**Exercise details**: Where the lines below hold images, skip those and copy every word exactly.

----

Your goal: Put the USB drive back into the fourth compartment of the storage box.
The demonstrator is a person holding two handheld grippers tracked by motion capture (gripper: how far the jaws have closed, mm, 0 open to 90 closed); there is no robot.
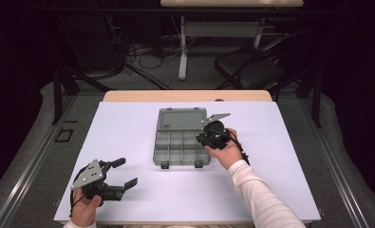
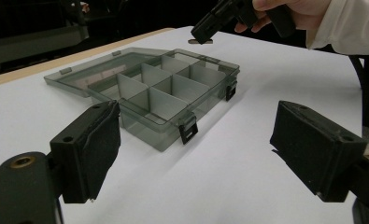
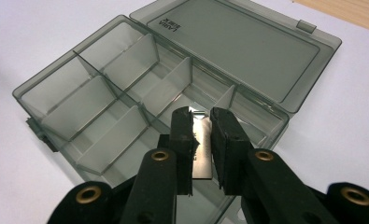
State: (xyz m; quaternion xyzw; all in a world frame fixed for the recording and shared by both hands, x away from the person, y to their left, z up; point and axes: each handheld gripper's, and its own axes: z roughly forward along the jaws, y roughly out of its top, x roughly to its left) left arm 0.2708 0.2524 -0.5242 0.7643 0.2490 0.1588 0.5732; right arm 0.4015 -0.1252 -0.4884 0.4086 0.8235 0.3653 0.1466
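Near the table's (image 1: 128, 209) left front edge, the left gripper (image 1: 126, 173) rests with jaws spread wide, nothing between them. Farther in, at the centre, an organiser box (image 1: 180, 142) lies with its lid open. At its right side, the right gripper (image 3: 202, 135) pinches a thin clear divider (image 3: 202, 158).

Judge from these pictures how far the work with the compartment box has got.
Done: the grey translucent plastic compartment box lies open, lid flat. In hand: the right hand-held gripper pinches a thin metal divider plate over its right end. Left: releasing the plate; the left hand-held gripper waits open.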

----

**Result for this exercise**:
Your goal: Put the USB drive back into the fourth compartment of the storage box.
The demonstrator is a person holding two handheld grippers tracked by motion capture (gripper: how far the jaws have closed, mm, 0 open to 90 closed); there is no robot.
State: (xyz m; quaternion xyzw; all in a world frame fixed for the recording and shared by both hands, x away from the person, y to their left, z up; point and axes: each handheld gripper's, and its own axes: z roughly forward along the jaws, y roughly out of its top, x roughly to its left) left arm 0.2708 0.2524 -0.5242 0.7643 0.2490 0.1588 0.5732; right arm 0.4015 -0.1252 -0.4884 0.4086 0.8235 0.3653 0.1466
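Near the table's (image 1: 128, 209) left front edge, the left gripper (image 1: 126, 173) rests with jaws spread wide, nothing between them. Farther in, at the centre, an organiser box (image 1: 180, 142) lies with its lid open. At its right side, the right gripper (image 3: 202, 135) pinches a thin clear divider (image 3: 202, 158).

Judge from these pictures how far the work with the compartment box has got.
Done: the grey translucent plastic compartment box lies open, lid flat. In hand: the right hand-held gripper pinches a thin metal divider plate over its right end. Left: releasing the plate; the left hand-held gripper waits open.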

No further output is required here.